◆ Stored items
-- Opening Marker --

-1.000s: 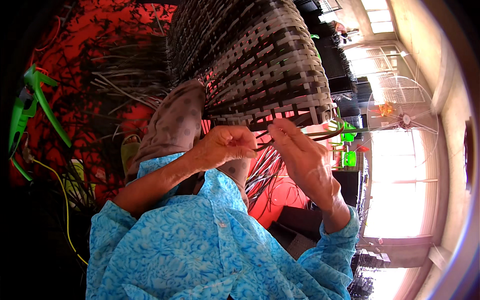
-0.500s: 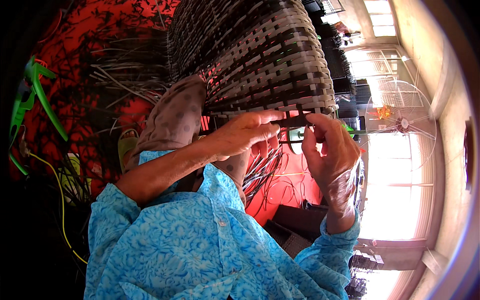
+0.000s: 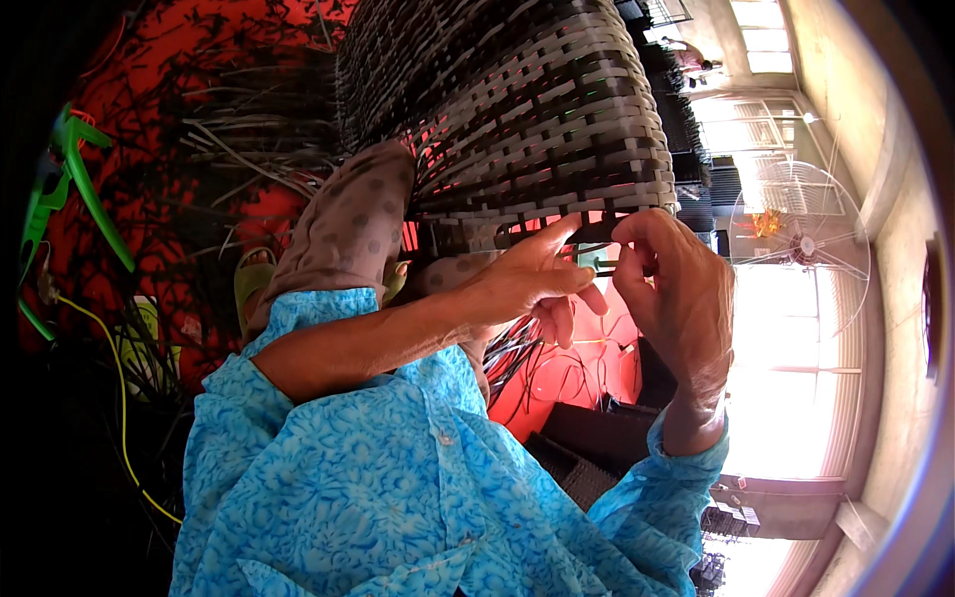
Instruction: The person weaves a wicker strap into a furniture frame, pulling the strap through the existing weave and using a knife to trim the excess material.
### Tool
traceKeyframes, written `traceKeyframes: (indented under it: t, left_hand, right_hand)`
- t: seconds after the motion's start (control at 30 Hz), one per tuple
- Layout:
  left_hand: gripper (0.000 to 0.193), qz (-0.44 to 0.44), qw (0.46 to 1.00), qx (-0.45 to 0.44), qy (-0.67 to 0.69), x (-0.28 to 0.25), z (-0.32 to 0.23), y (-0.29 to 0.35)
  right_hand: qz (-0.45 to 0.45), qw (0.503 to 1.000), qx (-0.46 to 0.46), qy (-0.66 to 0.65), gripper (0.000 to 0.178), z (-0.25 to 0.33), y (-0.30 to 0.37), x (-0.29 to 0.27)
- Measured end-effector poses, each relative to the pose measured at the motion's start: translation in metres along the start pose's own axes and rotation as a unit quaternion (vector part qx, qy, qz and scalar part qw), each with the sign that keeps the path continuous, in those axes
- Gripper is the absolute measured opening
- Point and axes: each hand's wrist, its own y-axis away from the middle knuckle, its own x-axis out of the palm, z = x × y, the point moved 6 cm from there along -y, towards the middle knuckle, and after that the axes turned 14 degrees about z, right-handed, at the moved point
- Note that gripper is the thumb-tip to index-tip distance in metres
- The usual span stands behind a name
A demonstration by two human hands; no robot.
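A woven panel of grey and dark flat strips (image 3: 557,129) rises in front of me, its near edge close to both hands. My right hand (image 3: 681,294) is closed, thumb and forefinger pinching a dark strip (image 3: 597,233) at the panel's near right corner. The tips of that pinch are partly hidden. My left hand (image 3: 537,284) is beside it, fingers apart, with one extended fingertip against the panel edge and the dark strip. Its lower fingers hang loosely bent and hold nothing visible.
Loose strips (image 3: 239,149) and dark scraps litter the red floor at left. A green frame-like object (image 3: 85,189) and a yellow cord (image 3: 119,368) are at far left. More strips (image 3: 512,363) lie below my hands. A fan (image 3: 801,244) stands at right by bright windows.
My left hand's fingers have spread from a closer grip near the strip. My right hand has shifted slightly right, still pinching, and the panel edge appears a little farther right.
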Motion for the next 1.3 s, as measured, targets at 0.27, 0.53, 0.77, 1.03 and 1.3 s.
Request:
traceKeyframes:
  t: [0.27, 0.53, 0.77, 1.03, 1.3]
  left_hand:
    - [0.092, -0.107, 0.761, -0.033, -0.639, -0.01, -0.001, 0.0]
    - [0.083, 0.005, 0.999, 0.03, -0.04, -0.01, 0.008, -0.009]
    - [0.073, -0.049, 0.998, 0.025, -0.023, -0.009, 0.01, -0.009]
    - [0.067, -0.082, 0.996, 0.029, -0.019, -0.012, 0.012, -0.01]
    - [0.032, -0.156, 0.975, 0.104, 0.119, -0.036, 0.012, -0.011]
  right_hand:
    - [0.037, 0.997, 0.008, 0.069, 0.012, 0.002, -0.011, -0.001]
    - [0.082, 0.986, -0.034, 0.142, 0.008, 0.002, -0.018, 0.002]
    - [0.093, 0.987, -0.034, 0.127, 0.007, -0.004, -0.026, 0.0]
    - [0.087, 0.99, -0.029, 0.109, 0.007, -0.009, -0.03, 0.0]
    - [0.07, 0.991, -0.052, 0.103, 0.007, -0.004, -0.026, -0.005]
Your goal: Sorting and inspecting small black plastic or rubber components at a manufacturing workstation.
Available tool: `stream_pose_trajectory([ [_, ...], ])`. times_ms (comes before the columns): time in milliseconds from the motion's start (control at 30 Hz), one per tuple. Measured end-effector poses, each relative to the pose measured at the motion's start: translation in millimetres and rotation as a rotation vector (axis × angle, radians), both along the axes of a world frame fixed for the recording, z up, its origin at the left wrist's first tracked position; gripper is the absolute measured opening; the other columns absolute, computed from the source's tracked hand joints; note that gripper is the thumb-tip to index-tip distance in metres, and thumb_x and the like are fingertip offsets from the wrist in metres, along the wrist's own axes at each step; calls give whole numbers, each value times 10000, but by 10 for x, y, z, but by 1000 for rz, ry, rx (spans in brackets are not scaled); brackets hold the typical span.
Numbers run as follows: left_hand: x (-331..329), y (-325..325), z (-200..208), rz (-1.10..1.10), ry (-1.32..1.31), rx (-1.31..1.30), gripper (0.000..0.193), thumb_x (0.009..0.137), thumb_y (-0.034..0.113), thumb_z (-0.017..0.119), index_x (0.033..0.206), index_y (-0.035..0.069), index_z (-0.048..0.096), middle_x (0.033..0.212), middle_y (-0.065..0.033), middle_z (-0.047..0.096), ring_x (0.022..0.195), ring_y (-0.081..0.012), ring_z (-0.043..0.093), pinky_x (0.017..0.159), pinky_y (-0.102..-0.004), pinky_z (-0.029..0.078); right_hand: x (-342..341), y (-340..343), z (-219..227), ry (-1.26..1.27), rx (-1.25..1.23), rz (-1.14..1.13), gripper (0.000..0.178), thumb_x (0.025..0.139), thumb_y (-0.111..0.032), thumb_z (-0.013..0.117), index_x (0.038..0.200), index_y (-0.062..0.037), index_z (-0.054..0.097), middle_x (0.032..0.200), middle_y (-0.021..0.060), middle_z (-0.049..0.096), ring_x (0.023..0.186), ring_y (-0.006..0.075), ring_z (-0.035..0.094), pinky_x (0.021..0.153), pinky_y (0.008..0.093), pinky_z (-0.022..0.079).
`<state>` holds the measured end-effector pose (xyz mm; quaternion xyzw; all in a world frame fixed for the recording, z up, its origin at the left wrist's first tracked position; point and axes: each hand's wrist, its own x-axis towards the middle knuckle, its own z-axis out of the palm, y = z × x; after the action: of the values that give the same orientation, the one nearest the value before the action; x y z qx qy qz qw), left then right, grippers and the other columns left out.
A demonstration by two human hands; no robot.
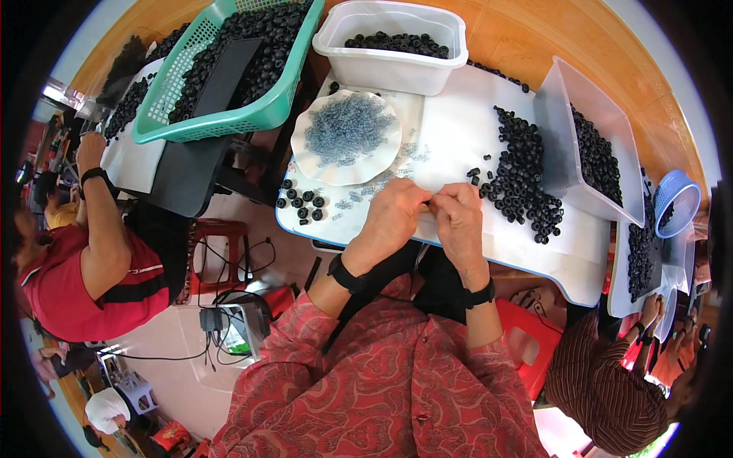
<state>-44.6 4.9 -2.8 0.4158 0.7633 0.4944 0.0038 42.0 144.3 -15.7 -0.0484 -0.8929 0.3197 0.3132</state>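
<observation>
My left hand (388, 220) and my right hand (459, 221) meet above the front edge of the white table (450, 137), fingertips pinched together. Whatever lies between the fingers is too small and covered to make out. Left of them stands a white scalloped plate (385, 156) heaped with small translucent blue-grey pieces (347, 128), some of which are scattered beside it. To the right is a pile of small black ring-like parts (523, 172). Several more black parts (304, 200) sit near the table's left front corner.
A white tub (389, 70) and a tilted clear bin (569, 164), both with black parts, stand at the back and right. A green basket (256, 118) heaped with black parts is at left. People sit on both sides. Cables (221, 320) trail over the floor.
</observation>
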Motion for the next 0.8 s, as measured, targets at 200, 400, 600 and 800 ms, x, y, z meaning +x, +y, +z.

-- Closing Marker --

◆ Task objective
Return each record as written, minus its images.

◆ Written solution
-1.000s: 
-0.500s: 
+0.000s: 
Instruction: The person weaves a wicker strap into a furniture frame, pulling the strap through the existing weave and using a knife to trim the excess material.
### Tool
traceKeyframes, written `traceKeyframes: (indented under it: t, left_hand, right_hand)`
- t: seconds after the motion's start (control at 30 Hz), one per tuple
- Layout:
  left_hand: gripper (0.000 to 0.193), qz (-0.44 to 0.44), qw (0.46 to 1.00), qx (-0.45 to 0.44), qy (-0.67 to 0.69), x (-0.28 to 0.25), z (-0.32 to 0.23), y (-0.29 to 0.35)
  right_hand: qz (-0.45 to 0.45), qw (0.503 to 1.000), qx (-0.46 to 0.46), qy (-0.66 to 0.65), gripper (0.000 to 0.178), z (-0.25 to 0.33), y (-0.30 to 0.37), x (-0.29 to 0.27)
- Measured end-effector poses, each relative to the pose measured at the motion's start: translation in metres along the start pose's own axes and rotation as a unit quaternion (vector part qx, qy, qz and scalar part qw), each with the sign that keeps the path continuous, in those axes
- Gripper is the absolute measured opening
- Point and axes: each hand's wrist, its own y-axis away from the middle knuckle, its own x-axis out of the palm, z = x × y, the point moved 6 cm from there along -y, towards the middle knuckle, and after that the axes turned 14 degrees about z, right-handed, at the moved point
- Note that gripper is the thumb-tip to index-tip distance in metres
- The usual span stands behind a name
A demonstration by two human hands; no robot.
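A woven panel of grey and dark flat strips (image 3: 557,129) rises in front of me, its near edge close to both hands. My right hand (image 3: 681,294) is closed, thumb and forefinger pinching a dark strip (image 3: 597,233) at the panel's near right corner. The tips of that pinch are partly hidden. My left hand (image 3: 537,284) is beside it, fingers apart, with one extended fingertip against the panel edge and the dark strip. Its lower fingers hang loosely bent and hold nothing visible.
Loose strips (image 3: 239,149) and dark scraps litter the red floor at left. A green frame-like object (image 3: 85,189) and a yellow cord (image 3: 119,368) are at far left. More strips (image 3: 512,363) lie below my hands. A fan (image 3: 801,244) stands at right by bright windows.
My left hand's fingers have spread from a closer grip near the strip. My right hand has shifted slightly right, still pinching, and the panel edge appears a little farther right.
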Motion for the next 1.3 s, as measured, targets at 0.27, 0.53, 0.77, 1.03 and 1.3 s.
Request:
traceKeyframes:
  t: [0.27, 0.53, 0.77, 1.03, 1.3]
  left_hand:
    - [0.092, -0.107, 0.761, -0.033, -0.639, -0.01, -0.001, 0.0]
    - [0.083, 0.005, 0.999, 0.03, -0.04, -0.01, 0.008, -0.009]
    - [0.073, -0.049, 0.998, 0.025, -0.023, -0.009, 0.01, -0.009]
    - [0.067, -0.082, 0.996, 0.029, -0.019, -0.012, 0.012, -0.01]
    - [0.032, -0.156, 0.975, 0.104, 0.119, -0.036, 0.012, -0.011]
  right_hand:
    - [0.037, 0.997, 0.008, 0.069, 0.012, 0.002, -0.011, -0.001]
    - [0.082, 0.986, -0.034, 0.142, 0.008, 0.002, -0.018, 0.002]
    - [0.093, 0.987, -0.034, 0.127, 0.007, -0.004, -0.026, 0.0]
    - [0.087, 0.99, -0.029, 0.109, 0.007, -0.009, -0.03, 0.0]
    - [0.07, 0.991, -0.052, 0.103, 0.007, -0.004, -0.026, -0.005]
Your goal: Sorting and inspecting small black plastic or rubber components at a manufacturing workstation.
Available tool: `stream_pose_trajectory([ [_, ...], ])`. times_ms (comes before the columns): time in milliseconds from the motion's start (control at 30 Hz), one per tuple. Measured end-effector poses, each relative to the pose measured at the motion's start: translation in millimetres and rotation as a rotation vector (axis × angle, radians), both along the axes of a world frame fixed for the recording, z up, its origin at the left wrist's first tracked position; gripper is the absolute measured opening; the other columns absolute, computed from the source's tracked hand joints; note that gripper is the thumb-tip to index-tip distance in metres, and thumb_x and the like are fingertip offsets from the wrist in metres, along the wrist's own axes at each step; calls give whole numbers, each value times 10000, but by 10 for x, y, z, but by 1000 for rz, ry, rx (spans in brackets are not scaled); brackets hold the typical span.
Numbers run as follows: left_hand: x (-331..329), y (-325..325), z (-200..208), rz (-1.10..1.10), ry (-1.32..1.31), rx (-1.31..1.30), gripper (0.000..0.193), thumb_x (0.009..0.137), thumb_y (-0.034..0.113), thumb_z (-0.017..0.119), index_x (0.033..0.206), index_y (-0.035..0.069), index_z (-0.048..0.096), middle_x (0.033..0.212), middle_y (-0.065..0.033), middle_z (-0.047..0.096), ring_x (0.022..0.195), ring_y (-0.081..0.012), ring_z (-0.043..0.093), pinky_x (0.017..0.159), pinky_y (-0.102..-0.004), pinky_z (-0.029..0.078); right_hand: x (-342..341), y (-340..343), z (-219..227), ry (-1.26..1.27), rx (-1.25..1.23), rz (-1.14..1.13), gripper (0.000..0.178), thumb_x (0.025..0.139), thumb_y (-0.111..0.032), thumb_z (-0.013..0.117), index_x (0.038..0.200), index_y (-0.062..0.037), index_z (-0.054..0.097), middle_x (0.032..0.200), middle_y (-0.021..0.060), middle_z (-0.049..0.096), ring_x (0.023..0.186), ring_y (-0.006..0.075), ring_z (-0.035..0.094), pinky_x (0.021..0.153), pinky_y (0.008..0.093), pinky_z (-0.022..0.079).
`<state>` holds the measured end-effector pose (xyz mm; quaternion xyzw; all in a world frame fixed for the recording, z up, its origin at the left wrist's first tracked position; point and axes: each hand's wrist, its own x-axis towards the middle knuckle, its own z-axis out of the palm, y = z × x; after the action: of the values that give the same orientation, the one nearest the value before the action; x y z qx qy qz qw), left then right, grippers and the other columns left out.
A demonstration by two human hands; no robot.
<state>-44.6 4.9 -2.8 0.4158 0.7633 0.4944 0.0038 42.0 144.3 -15.7 -0.0484 -0.8929 0.3197 0.3132</state>
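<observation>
My left hand (388, 220) and my right hand (459, 221) meet above the front edge of the white table (450, 137), fingertips pinched together. Whatever lies between the fingers is too small and covered to make out. Left of them stands a white scalloped plate (385, 156) heaped with small translucent blue-grey pieces (347, 128), some of which are scattered beside it. To the right is a pile of small black ring-like parts (523, 172). Several more black parts (304, 200) sit near the table's left front corner.
A white tub (389, 70) and a tilted clear bin (569, 164), both with black parts, stand at the back and right. A green basket (256, 118) heaped with black parts is at left. People sit on both sides. Cables (221, 320) trail over the floor.
</observation>
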Motion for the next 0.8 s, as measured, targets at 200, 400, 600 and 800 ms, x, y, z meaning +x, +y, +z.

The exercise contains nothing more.